Going line by line through the listing below, count each line that includes the word "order", and reply with the count only.

Dataset extract START

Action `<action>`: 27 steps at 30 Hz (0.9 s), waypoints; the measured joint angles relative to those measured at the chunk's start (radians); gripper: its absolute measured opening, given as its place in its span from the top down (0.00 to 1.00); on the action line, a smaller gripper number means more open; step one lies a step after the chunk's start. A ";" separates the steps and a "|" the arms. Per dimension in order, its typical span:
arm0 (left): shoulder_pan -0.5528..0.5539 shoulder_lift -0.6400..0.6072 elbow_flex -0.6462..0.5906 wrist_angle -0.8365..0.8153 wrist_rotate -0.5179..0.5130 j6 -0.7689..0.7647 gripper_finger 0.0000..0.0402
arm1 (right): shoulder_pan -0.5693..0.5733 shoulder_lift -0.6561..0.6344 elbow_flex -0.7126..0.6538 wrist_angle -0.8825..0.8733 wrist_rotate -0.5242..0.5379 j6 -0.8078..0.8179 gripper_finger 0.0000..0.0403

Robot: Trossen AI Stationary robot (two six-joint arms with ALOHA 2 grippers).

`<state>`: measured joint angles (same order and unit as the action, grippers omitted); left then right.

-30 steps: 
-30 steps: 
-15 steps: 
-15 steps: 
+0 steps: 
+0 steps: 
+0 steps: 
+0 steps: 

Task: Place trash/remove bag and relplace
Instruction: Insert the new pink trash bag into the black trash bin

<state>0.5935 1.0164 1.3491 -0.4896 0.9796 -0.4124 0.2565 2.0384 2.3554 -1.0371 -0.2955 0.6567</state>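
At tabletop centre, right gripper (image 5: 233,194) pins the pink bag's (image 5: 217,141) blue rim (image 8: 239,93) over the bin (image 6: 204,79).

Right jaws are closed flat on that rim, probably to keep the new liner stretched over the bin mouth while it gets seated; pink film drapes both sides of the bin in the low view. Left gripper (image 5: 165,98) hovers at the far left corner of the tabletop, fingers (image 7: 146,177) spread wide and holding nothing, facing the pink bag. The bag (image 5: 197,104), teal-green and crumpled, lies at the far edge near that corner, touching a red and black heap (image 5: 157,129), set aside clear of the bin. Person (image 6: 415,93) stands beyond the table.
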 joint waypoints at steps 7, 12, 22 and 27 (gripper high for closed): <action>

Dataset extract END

Result: 2